Jakarta – Indonesia memimpin Sidang Dewan Keamanan PBB (DK PBB) pada Kamis 6 Agustus 2020 malam. Selama Agustus ini Indonesia memegang Presidensi DK PBB dan untuk sidang kali ini membahas keterkaitan antara Penanggulangan Terorisme dan Kejahatan Terorganisir.
Sidang yang dilakukan secara virtual ini dihadiri oleh Direktur Eksekutif UNODC (UN Office of Drugs and Crime), Under Secretary General, United Nations Office of Counter-Terrorism (UNOTC) dan seluruh anggota DK PBB. Secara khusus USG UNOTC sampaikan apresiasi terhadap Indonesia atas berbagai upaya tanggulangi terorisme.

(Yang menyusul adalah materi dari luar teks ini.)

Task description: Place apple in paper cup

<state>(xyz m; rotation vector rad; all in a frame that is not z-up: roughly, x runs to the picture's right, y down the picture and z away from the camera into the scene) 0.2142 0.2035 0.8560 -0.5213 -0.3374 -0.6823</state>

Selain itu dibahas pula praktik penanggulangan terorisme selama pandemi. Negara yang bukan anggota DK PBB dan Organisasi Internasional yang berpartisipasi dalam debat terbuka menyampaikan statement secara tertulis.
“Keterkaitan antara kejahatan terorisme dan kejahatan terorganisir merupakan sebuah fenomena baru dan sangat berbahayadan menjadi ancaman bagi perdamaian dan keamanan internasional khususnya di masa pandemi,” ujar Menteri Luar Negeri Retno Marsudi dalam konferensi pers virtual, sebagaimana dikutip medcom.id, Jumat (7/8).
“Dalam pernyataan nasional, Indonesia menekankan bahwa perang terhadap pandemi tidak boleh menyurutkan upaya kita dalam mengatasi ancaman terorisme. Hal ini sejalan dengan resolusi DK PBB nomor 2532 terkait covid-19, yang serukan gencatan senjata selama pandemi kecuali untuk memerangi terorisme,” imbuh Menlu Retno.
“Kita tidak ingin melihat bahwa pandemi justru berikan kondisi kondusif” bagi terorisme untuk memperkuat diri,” jelasnya.
Guna mengantisipasi ancaman yang lebih besar dari keterkaitan atau nexus antara terorisme dan kejahatan terorganisir, Indonesia sampaikan tiga hal penting dalam melawan terorisme.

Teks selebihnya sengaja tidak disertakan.